Apart from her rising success, there were also changes in Dion's personal life, as Angelil would make the transition from manager to lover. However, fearful that the public would find the twenty-six-year difference between their ages perturbing, the relationship was kept a secret. In late 1993, Dion indicated to the public for the first time that she was in love with her manager, René Angélil. In the dedication section of her third English-language album, The Colour of My Love, Dion named Angélil "the colour of [her] love". Eventually, they became engaged, and married in December 1994. The wedding was widely watched on television across Canada.

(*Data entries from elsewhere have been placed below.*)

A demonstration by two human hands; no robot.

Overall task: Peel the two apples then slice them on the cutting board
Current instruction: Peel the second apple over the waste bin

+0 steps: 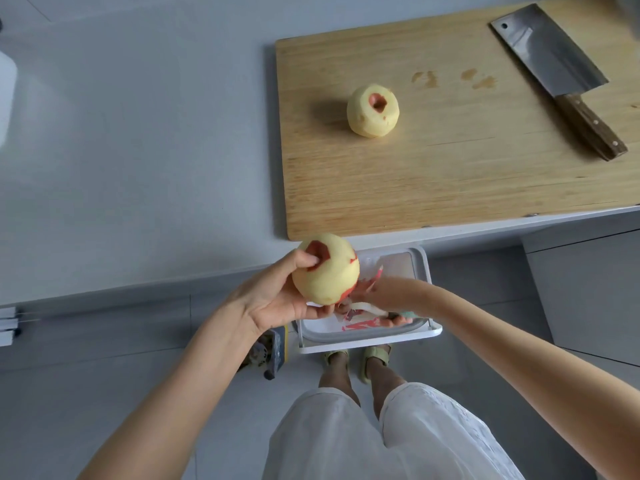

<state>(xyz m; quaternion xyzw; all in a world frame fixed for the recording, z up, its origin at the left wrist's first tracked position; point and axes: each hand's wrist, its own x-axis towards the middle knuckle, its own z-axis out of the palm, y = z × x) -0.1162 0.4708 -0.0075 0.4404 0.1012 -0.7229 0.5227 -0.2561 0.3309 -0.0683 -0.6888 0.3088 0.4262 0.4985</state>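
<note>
Nearest, the left hand cups a mostly peeled apple over a white bin, thumb on the red skin left at its top, while the right hand just beside it curls round a peeler under the fruit. Farther off, the other apple, peeled, sits on the cutting board, well apart from a cleaver lying at its far right corner

No readable text, numbers or brand marks in frame. Red marks inside the bin, lower centre: too blurred, can't tell print from peel. Yellow-grey object on the floor just left of the bin: anything on it is too small and blurred to read.
</note>
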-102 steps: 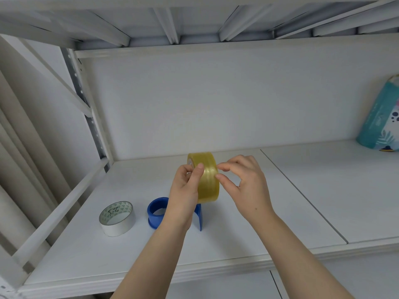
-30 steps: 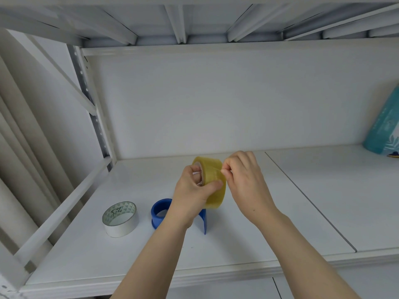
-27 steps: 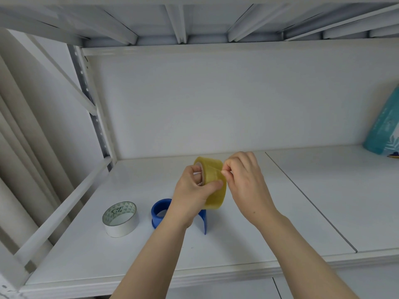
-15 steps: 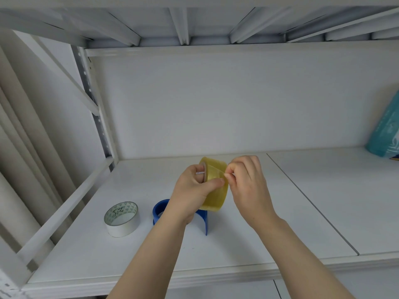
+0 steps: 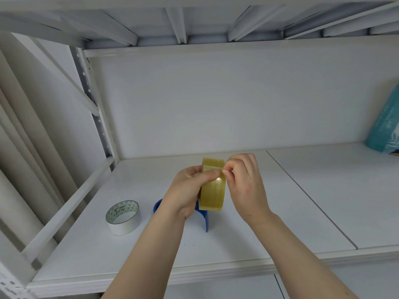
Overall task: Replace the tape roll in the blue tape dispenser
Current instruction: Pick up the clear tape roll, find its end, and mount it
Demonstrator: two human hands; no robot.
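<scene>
A yellowish clear tape roll (image 5: 212, 190) is held upright above the white shelf (image 5: 237, 238). My left hand (image 5: 187, 190) grips it from the left, with the thumb across its outer face. My right hand (image 5: 246, 186) pinches at the tape's loose end near the top of the roll. The blue tape dispenser (image 5: 203, 216) lies on the shelf just under my left hand, mostly hidden by it. A second roll, white with a patterned core (image 5: 123, 216), lies flat on the shelf to the left.
A teal package (image 5: 386, 126) leans against the back wall at the far right. White diagonal braces and a perforated upright (image 5: 90, 100) frame the shelf's left side. The upper shelf's underside (image 5: 194, 22) hangs overhead. A seam (image 5: 311, 199) divides the shelf boards.
My left hand has turned the roll a little so its face tilts more toward me. My right fingers have gone from touching the face to pinching the tape's end. The view shifted slightly.
</scene>
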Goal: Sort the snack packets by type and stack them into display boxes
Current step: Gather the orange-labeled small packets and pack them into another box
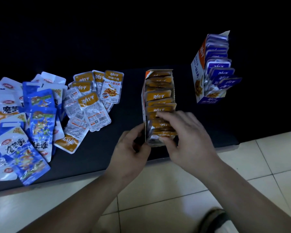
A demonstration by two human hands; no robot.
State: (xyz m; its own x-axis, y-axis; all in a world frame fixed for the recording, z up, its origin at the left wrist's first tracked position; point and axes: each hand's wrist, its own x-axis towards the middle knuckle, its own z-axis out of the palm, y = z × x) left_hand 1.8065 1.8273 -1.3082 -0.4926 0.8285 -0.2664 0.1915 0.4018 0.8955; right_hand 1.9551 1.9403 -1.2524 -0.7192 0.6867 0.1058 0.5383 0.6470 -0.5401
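- Dark tabletop [99,158]; tiled floor [158,199] below its near edge.
- Orange display box [143,101], mid near edge: left hand [129,152] fingers pinch its near-left wall; right hand [190,140] fingers curl round orange packets [159,96] inside.
- Purple display box [197,68], filled, right end.
- Loose packets [39,115], left end.

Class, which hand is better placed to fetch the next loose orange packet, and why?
Probably the left hand: the loose orange packets lie on its side of the orange box, whose wall it grips. The right hand, holding the boxed packets, would have to cross over.
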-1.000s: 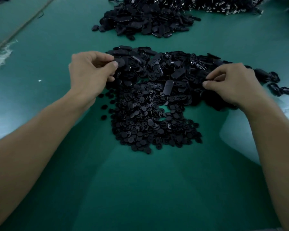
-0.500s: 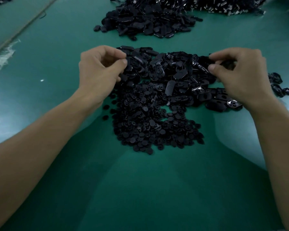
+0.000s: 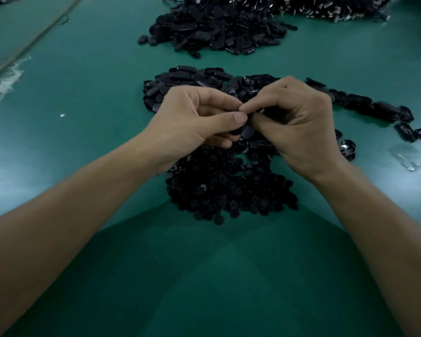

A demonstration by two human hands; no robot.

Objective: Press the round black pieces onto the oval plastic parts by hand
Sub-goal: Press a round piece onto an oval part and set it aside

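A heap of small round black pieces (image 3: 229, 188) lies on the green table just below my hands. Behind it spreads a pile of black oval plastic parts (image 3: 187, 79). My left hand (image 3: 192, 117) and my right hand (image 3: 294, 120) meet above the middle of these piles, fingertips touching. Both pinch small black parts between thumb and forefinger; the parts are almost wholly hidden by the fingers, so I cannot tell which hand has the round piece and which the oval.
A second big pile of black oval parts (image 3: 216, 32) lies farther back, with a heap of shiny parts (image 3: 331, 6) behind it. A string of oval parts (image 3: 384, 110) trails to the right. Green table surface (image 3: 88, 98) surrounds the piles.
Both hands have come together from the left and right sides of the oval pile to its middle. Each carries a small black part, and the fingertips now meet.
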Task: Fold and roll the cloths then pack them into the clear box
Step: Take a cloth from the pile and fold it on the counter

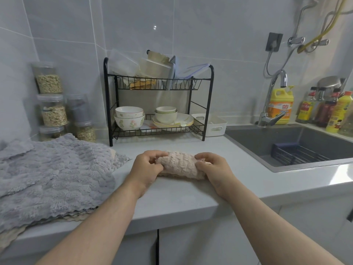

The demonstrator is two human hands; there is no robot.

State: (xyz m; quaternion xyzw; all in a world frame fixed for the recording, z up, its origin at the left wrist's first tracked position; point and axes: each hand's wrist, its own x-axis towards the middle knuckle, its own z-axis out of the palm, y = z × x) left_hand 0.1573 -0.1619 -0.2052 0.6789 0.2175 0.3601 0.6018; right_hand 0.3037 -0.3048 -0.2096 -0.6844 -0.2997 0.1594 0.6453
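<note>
Both forearms (107, 217) are reaching over the pale grey countertop (172, 197), whose front edge is running above white cabinet doors (200, 249). The left hand (146, 170) and right hand (214, 169) are each gripping one end of the rolled pink cloth (179, 165), fingers curled round it as it is lying on the counter. Grey cloths (53, 175) are lying stacked at the left (beige ones showing beneath). Behind, a black rack (158, 100) is holding bowls (129, 117) against the tiled wall (66, 35); its top shelf is possibly holding clear containers. A sink (286, 142) is sitting at the right.

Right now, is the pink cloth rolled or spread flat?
Rolled: the pink cloth forms a compact cylinder on the counter, left hand and right hand gripping its ends.
</note>
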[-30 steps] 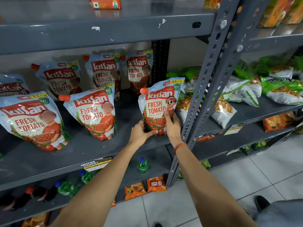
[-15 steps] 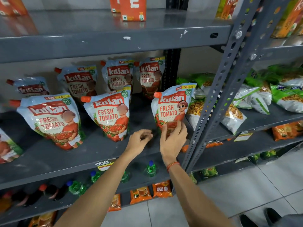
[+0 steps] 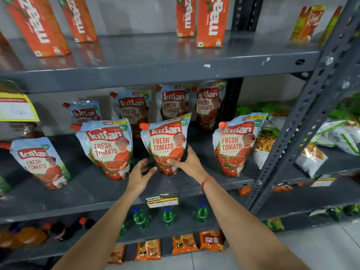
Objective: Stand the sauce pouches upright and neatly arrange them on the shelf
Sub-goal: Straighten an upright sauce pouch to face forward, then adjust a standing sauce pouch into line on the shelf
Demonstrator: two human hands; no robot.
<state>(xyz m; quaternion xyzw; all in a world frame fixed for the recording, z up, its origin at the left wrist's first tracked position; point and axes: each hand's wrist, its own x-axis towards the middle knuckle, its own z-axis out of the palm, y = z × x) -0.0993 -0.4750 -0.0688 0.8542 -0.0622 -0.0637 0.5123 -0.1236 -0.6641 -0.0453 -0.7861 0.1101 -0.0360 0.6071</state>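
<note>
Both hands reach to the middle ketchup pouch (image 3: 165, 145) at the front of the grey shelf (image 3: 93, 188). Right hand (image 3: 190, 164) grasps its lower right side, thumb across the front and fingers behind; left hand (image 3: 141, 175) is spread and blurred just beside the pouch's lower left corner, and whether it touches cannot be told. That pouch stands upright, as do the front pouches to its left (image 3: 108, 147) and right (image 3: 236, 145). One more front pouch (image 3: 40, 162) leans at the far left. Four further pouches (image 3: 172, 103) stand in a row behind. Orange juice cartons (image 3: 212, 20) stand on the shelf above.
</note>
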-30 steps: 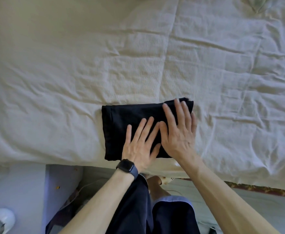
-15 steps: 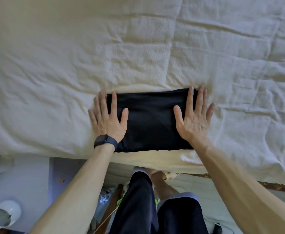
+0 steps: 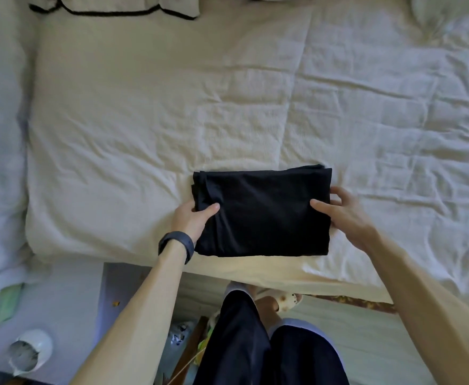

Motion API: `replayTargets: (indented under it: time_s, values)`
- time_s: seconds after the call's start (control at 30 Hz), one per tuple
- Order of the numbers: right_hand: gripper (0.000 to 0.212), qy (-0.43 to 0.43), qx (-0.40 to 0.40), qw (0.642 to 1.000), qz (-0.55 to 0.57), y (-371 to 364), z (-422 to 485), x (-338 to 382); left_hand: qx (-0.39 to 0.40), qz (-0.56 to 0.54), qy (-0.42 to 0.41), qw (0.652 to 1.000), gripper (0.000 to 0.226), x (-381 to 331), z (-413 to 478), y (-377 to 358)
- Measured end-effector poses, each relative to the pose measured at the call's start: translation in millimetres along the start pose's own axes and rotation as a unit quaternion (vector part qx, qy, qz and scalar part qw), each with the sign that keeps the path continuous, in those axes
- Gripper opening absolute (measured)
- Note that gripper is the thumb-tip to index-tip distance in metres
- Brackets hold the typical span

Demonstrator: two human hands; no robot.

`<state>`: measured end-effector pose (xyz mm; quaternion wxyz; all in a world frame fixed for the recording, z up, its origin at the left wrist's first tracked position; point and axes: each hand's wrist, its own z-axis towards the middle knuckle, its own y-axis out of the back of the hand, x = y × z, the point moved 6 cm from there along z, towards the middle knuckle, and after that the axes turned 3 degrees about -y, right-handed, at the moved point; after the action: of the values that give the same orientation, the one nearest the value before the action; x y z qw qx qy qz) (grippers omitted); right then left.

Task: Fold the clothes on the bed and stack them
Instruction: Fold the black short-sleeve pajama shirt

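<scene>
Garment point(image 3: 261, 212) first: a black piece, already folded into a neat rectangle of several layers, lies on the bed point(image 3: 144, 120) between the two hands, close to the bed's near edge. The left hand point(image 3: 191, 220) grips its left side, thumb on top and fingers tucked under it. The right hand point(image 3: 341, 215) takes the right side the same way, thumb laid on the top layer and fingers curled round the edge. Both hands are thus closed on the garment, not flat on it. Whether it is lifted off the sheet I cannot tell; its near edge looks to lie on the bed.

As for progress, the folding of this piece looks done: the edges line up and no sleeve or leg hangs out. What is left, by my judgement, is the stacking, which means carrying it to a pile. No pile shows anywhere around the hands. Far beyond the left hand, at the bed's far end, lies a pale cloth point(image 3: 116, 8) with black trim, unfolded. Whether it is clothing awaiting its turn I cannot say. A watch point(image 3: 176, 245) sits on the left wrist.
</scene>
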<state>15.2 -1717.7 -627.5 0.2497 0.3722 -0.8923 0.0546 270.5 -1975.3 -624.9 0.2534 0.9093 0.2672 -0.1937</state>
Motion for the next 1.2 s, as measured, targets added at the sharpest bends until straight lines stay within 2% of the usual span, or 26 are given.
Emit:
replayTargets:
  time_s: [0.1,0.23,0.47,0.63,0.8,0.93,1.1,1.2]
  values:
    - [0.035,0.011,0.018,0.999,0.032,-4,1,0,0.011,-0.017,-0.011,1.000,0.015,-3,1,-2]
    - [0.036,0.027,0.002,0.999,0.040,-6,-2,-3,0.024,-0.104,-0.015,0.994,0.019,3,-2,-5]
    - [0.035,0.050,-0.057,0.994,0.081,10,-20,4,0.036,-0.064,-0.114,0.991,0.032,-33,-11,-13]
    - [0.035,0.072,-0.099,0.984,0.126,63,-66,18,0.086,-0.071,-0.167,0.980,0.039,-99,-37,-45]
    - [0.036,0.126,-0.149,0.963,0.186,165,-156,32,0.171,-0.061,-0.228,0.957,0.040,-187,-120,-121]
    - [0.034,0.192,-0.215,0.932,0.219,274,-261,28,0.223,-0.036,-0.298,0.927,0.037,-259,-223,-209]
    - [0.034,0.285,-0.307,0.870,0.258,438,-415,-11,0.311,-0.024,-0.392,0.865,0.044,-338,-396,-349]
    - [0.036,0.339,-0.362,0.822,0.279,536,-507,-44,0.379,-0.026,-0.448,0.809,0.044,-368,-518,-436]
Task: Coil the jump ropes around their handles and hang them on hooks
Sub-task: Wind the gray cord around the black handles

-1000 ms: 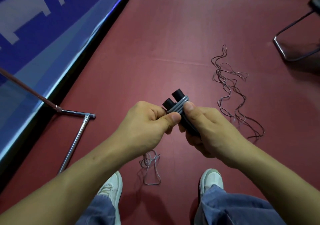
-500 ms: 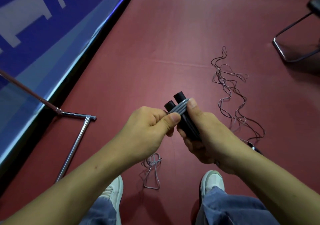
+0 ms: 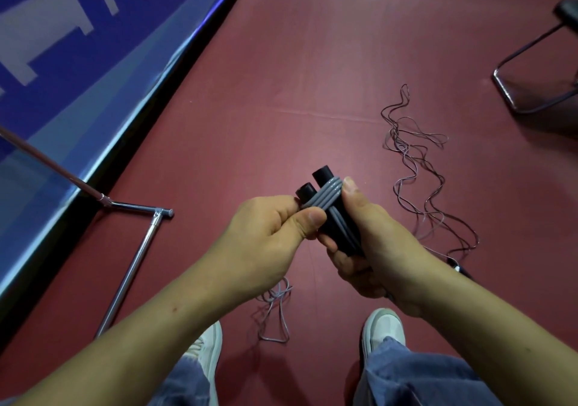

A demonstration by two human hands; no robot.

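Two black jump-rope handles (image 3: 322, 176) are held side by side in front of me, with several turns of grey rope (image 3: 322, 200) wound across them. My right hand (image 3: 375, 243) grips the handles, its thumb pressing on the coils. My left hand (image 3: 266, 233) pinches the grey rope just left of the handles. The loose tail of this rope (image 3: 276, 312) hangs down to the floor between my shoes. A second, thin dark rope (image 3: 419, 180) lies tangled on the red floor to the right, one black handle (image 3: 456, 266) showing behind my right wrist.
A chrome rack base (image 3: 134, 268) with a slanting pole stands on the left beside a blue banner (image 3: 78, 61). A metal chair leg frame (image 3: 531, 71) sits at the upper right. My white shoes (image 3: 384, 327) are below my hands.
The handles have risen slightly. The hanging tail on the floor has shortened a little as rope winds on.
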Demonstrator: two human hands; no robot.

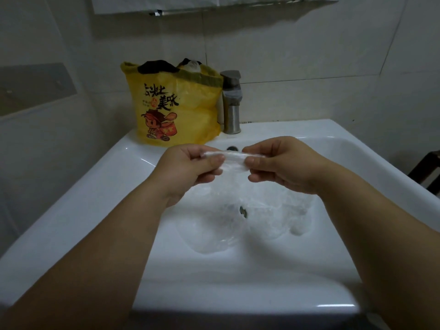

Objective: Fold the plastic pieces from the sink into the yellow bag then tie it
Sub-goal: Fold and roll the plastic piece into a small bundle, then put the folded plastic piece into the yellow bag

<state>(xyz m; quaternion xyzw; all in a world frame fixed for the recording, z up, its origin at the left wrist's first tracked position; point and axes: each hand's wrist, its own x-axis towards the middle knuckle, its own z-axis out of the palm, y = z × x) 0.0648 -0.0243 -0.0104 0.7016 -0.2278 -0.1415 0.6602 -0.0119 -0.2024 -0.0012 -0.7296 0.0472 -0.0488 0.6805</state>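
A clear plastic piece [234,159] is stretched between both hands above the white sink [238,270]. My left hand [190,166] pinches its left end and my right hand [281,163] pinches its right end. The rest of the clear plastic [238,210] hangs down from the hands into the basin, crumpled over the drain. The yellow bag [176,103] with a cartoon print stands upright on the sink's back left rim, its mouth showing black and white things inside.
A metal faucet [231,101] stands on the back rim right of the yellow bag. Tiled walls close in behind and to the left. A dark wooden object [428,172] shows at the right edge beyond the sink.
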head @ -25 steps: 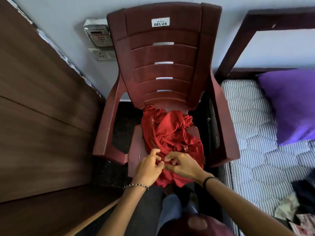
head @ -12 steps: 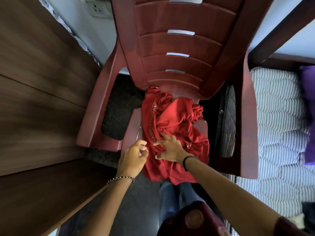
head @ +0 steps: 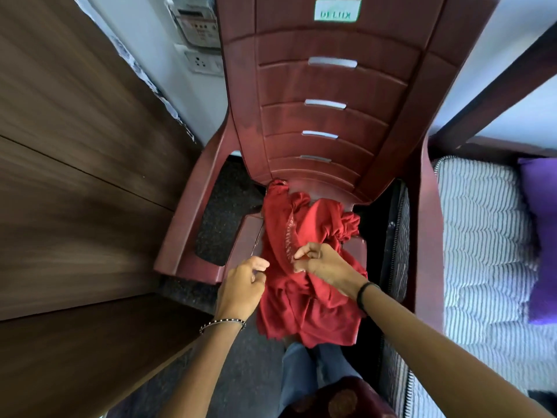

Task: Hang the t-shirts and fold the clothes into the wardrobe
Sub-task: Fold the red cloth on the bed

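A crumpled red garment (head: 313, 309) with a shiny embroidered trim lies heaped on the seat of a maroon plastic chair (head: 331, 116), its lower edge hanging over the front. My right hand (head: 322, 262) pinches the cloth beside the trim with curled fingers. At the garment's left edge my left hand (head: 244, 282) has its fingers curled and its fingertips at the cloth; whether it holds any fabric is unclear.
A dark wooden wardrobe panel (head: 75, 176) fills the left side, close to the chair's arm. A bed with a striped mattress (head: 482, 251) and a purple pillow (head: 539, 236) lies on the right. A wall socket (head: 205, 63) sits behind the chair.
The camera has tilted back up, showing more of the chair back. My right hand has curled from lying flat on the garment into a pinch. My left hand stays at the left edge.
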The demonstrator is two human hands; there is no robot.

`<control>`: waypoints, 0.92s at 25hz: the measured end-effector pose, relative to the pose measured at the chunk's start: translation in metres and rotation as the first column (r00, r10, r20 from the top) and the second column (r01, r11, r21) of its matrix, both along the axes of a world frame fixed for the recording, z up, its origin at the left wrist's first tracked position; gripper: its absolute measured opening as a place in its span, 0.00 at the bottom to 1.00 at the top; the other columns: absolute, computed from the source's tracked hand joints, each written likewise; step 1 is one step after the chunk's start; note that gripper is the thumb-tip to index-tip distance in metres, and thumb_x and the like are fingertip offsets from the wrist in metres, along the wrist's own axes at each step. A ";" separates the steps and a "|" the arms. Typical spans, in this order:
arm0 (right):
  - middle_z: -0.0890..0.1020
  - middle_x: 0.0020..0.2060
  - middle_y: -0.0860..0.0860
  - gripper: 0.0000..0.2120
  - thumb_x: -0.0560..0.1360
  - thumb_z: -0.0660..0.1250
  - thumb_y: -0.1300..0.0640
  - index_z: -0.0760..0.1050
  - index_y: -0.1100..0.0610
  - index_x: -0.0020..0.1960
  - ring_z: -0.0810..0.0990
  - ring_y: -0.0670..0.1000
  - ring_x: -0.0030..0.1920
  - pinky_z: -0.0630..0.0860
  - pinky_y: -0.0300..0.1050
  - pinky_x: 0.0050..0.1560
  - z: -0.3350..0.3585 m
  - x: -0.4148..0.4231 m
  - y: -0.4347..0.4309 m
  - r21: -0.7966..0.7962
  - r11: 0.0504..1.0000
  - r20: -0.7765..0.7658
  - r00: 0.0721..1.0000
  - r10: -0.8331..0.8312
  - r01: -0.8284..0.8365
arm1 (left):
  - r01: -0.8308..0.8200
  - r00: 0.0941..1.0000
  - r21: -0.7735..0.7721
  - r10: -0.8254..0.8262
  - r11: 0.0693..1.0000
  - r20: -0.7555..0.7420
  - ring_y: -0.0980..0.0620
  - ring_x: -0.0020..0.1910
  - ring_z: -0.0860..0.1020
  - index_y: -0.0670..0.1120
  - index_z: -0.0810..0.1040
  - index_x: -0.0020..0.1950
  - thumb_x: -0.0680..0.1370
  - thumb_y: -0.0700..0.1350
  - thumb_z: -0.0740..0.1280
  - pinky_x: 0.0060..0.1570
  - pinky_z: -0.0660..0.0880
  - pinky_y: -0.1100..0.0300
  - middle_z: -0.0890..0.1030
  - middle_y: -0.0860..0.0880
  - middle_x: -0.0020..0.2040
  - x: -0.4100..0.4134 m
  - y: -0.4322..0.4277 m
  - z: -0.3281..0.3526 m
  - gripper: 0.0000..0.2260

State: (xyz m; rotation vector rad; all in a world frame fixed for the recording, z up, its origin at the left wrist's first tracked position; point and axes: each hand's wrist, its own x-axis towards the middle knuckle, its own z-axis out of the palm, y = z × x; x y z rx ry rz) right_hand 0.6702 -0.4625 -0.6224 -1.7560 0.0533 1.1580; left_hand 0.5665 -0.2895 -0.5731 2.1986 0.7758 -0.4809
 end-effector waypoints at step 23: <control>0.84 0.44 0.57 0.20 0.75 0.60 0.73 0.85 0.60 0.58 0.80 0.47 0.42 0.77 0.33 0.46 0.257 0.033 -0.100 0.534 0.816 0.168 0.918 -0.360 0.222 | 0.272 0.932 0.007 -0.265 0.962 0.248 0.61 0.48 0.82 0.57 0.81 0.54 0.72 0.54 0.74 0.53 0.78 0.59 0.84 0.59 0.45 0.050 -0.037 0.170 0.12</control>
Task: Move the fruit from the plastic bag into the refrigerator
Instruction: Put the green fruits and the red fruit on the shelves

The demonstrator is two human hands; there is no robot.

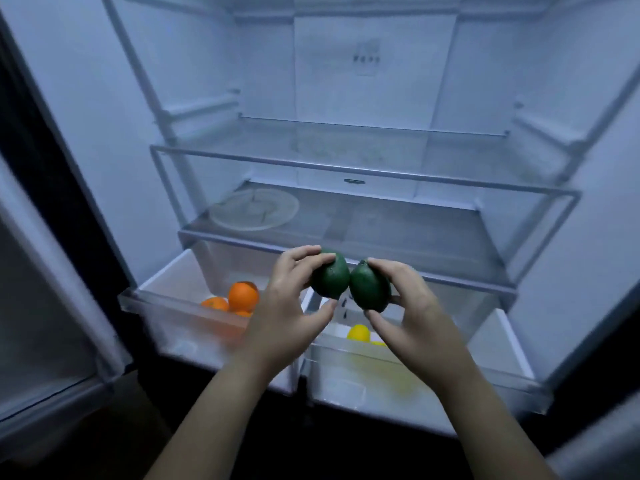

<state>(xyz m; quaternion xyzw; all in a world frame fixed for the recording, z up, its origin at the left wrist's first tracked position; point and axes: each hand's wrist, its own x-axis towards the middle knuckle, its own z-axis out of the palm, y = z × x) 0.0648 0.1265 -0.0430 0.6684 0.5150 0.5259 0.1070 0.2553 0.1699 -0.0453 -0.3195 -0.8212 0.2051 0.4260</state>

The couple would soon have a son, René-Charles Angélil (born in January 2001).

The album achieved critical and commercial success worldwide, being certified six times platinum in America. Erlewine of All Music Guide noted that "while the songs aren't quite as consistent [as her eponymous album] ... the record is nevertheless quite successful, thanks to the careful production, [and] professional songwriting" [5]. It spawned "The Power of Love", a remake of Jennifer Rush's 1982 hit, which topped the US charts for four weeks, and "When I Fall In Love", a duet with Clive Griffin. The record was well received worldwide. "Think Twice", though not a major hit in North America, became a massive hit in the United Kingdom. Both the song and album stayed at the summint of their respective charts for five consecutive weeks, with "Think Twice" spending two more weeks at the top. It surpassed the million mark to become the fourth million-selling single by a female artist in the U.K. Singles Chart history. [6].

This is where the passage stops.